Is Online Therapy Popular?
The widespread popularity of technology, in the form of laptops, notebooks, smart phones, and an array of interactive applications, has precipitated a revolution in how people receive mental health services and support. In addition to the access, convenience, and flexibility that virtual counseling offers clients, therapists also benefit from telehealth offerings. Counselors who provide online services can reduce their business and commuting expenses, take advantage of home office tax deductions, and expand their practice beyond its physical location.
Remote therapy has proven itself a safe and effective treatment option for the many individuals experiencing psychological stress during the COVID-19 pandemic. According to a recent survey of over 2000 clinicians conducted by the American Psychological Association, 76% have provided only remote services since the onset of the pandemic, primarily by mobile phone, telehealth platforms, and video conferencing apps. Another 16% responded that they have offered both online and in-person therapy.
Because remote delivery of mental health services has worked so well during the pandemic, clients and therapists express their willingness to continue online therapy even as social distancing restrictions ease. While Friedman maintains the importance of face-to-face sessions, she views the acceptance of online counseling as a positive trend. “Clients deserve more options and those who want online counseling should have a wide variety of talented clinicians from which to choose.”
Preparing for Your Online Therapy Visit
Clients who benefit the most from online counseling take the time to prepare themselves and their environment, ensuring that the treatment method does not interfere with the therapy itself.
Before engaging in an online counseling session, perform a technology check-up. Technical difficulties, such as slow internet speed or software glitches, can interfere with the quality of the counseling experience. Make sure to use a password-protected high-speed network and a fully charged computer or mobile device. Close out any tabs or apps that might distract you, and test the therapy platform prior to the start of the session.

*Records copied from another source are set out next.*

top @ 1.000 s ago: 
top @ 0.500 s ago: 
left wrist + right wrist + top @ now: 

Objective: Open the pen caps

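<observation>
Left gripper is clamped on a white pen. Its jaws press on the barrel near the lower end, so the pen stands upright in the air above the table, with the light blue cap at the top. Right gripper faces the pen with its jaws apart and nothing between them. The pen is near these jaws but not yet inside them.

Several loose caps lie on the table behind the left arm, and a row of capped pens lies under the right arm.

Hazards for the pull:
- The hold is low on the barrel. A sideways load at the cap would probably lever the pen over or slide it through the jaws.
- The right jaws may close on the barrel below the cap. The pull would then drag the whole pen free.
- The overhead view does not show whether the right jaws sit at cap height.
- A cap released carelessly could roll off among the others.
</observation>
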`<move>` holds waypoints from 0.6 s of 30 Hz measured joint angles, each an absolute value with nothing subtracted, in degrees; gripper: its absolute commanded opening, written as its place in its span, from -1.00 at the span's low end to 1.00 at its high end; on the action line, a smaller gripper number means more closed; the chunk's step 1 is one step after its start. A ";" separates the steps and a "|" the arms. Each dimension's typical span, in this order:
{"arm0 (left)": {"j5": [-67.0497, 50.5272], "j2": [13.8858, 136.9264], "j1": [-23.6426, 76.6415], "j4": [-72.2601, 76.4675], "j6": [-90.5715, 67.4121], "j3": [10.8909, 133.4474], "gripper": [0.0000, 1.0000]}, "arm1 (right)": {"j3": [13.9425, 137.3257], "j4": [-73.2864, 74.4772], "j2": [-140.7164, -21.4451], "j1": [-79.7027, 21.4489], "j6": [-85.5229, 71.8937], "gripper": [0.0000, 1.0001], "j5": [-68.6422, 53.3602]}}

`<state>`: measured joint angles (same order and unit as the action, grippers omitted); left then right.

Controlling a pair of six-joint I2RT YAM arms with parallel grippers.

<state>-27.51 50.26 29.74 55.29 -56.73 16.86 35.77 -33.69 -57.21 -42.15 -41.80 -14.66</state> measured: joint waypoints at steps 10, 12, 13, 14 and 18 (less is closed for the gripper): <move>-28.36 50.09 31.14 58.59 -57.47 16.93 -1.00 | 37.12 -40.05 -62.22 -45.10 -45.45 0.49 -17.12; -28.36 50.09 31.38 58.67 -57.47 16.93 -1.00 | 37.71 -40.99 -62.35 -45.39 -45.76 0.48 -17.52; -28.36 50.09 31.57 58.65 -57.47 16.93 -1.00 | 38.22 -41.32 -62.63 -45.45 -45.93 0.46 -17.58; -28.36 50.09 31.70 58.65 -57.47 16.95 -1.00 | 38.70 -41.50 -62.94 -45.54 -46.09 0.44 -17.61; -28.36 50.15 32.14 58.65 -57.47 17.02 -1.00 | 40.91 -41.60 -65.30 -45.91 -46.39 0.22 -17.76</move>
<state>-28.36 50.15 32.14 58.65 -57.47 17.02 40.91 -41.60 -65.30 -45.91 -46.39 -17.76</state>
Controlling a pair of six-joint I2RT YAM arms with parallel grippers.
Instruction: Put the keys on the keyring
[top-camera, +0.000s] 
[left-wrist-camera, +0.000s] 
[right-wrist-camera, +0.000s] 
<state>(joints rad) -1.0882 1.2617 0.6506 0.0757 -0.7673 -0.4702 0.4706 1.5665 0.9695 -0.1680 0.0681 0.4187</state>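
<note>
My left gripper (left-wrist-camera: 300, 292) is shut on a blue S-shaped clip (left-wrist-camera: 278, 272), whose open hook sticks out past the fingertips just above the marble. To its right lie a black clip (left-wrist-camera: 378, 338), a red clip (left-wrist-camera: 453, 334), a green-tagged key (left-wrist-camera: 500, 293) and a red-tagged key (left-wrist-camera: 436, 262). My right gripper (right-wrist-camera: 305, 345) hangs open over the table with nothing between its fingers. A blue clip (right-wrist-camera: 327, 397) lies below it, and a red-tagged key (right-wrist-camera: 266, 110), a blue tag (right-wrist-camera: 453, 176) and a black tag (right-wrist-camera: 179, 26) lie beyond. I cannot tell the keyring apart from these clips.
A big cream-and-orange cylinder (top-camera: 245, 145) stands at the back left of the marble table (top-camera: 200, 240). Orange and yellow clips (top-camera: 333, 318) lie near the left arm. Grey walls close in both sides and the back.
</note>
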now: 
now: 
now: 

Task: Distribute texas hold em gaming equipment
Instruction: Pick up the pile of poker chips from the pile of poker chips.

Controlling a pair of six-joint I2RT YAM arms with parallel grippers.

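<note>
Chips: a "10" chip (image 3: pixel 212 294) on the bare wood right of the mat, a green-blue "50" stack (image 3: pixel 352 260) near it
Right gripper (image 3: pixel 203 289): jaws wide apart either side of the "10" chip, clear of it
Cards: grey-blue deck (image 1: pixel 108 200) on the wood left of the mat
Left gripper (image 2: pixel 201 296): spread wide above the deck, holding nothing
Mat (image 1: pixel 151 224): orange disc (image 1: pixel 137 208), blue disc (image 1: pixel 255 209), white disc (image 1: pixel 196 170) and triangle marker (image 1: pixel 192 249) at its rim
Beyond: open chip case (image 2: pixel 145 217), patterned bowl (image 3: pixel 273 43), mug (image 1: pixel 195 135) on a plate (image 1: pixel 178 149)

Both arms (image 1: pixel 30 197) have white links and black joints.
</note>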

Concentration is key to a successful session. Clients should choose a quiet, well-lit space that offers privacy, preferably with a door that closes. Ask family members and roommates to avoid your space and ask them to limit external noise to a minimum.
Because sessions can last as long as 60 minutes, pay attention to your comfort level. Set up your devices so that you can easily operate them while seated on a comfortable chair. Keep tissues and a glass of water nearby but refrain from eating during the appointment.

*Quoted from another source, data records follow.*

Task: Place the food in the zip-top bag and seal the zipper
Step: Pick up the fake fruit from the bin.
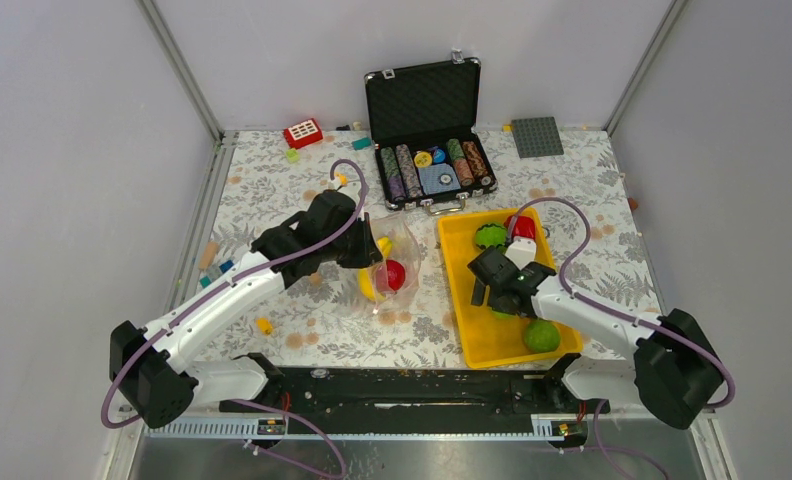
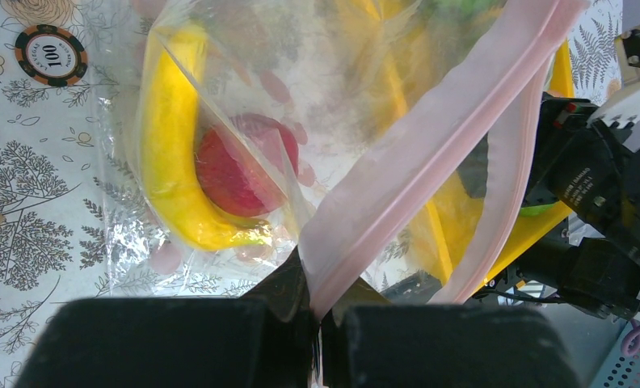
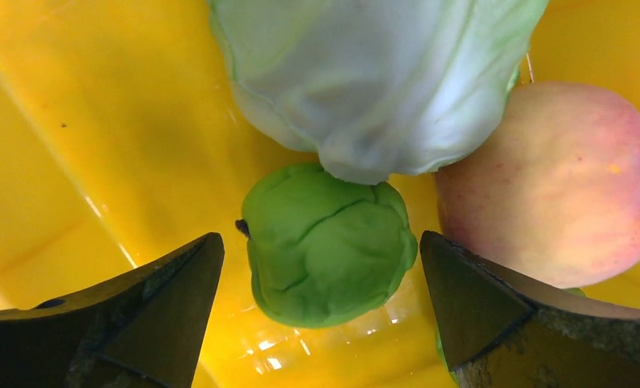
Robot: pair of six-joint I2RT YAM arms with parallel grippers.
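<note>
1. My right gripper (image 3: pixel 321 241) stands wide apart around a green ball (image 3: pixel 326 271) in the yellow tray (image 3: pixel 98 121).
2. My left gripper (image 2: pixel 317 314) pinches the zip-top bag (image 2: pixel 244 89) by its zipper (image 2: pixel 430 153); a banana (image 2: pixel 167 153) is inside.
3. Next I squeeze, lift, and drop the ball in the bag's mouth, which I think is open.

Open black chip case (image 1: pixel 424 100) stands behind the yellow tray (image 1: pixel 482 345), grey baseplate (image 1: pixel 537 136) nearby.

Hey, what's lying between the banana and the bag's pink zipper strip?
A red toy fruit, inside the clear bag, touching the banana on the side toward the zipper. The left wrist view shows it.
</note>
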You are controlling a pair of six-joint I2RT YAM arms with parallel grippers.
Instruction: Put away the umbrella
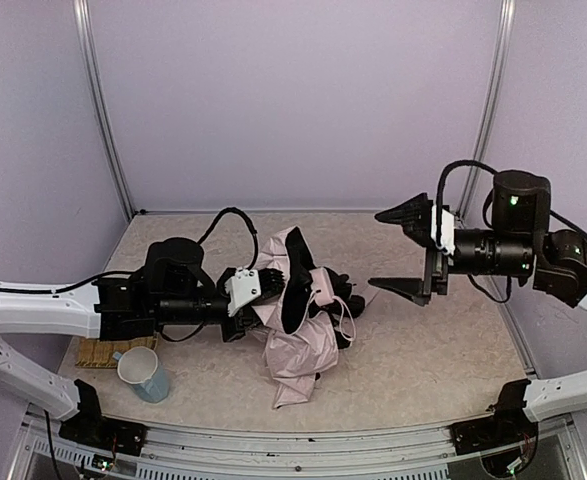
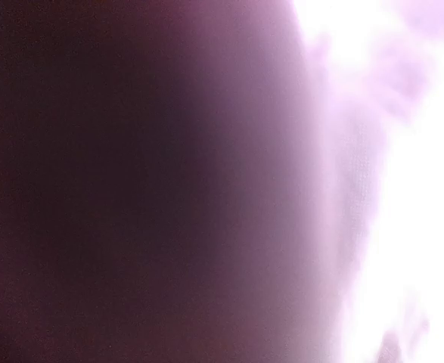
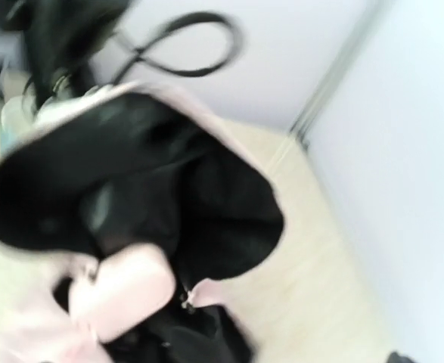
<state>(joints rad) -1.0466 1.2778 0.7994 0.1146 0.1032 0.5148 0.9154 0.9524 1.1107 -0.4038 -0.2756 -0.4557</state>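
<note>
The umbrella (image 1: 298, 320) lies crumpled mid-table, pale pink fabric spilling toward the front and black lining standing up in folds. Its pink handle (image 3: 123, 291) shows blurred in the right wrist view, set against the black lining (image 3: 206, 197). My left gripper (image 1: 266, 287) is pushed into the umbrella's left side, its fingers buried in bunched fabric that it appears to hold. The left wrist view is filled by pink fabric (image 2: 343, 181) pressed against the lens. My right gripper (image 1: 375, 250) hangs in the air right of the umbrella, jaws wide open and empty, apart from it.
A pale blue mug (image 1: 145, 375) stands at the front left beside a tan woven mat (image 1: 108, 352), just below my left arm. Metal frame posts (image 1: 485, 110) and lilac walls close in the table at the back and sides.
</note>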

Before the session begins, mute notifications on your phone or laptop, and refrain from answering calls or emails during the session. Clients using video conferencing for the first time may feel uncomfortable seeing themselves or their therapist up close; it may take time to accurately interpret information using both non-verbal and verbal cues.
Clients just beginning online counseling should fill out required documentation prior to the first session to save time. During the session, take notes to remind yourself about useful tools or questions posed by your therapist to review at the end of the appointment.
In-person and virtual therapy both offer effective treatment, revealing difficult emotions and rewarding insights. However, online counseling poses its own challenges. Whatever you intend to accomplish through virtual therapy, advance preparation will enhance the quality of your experience.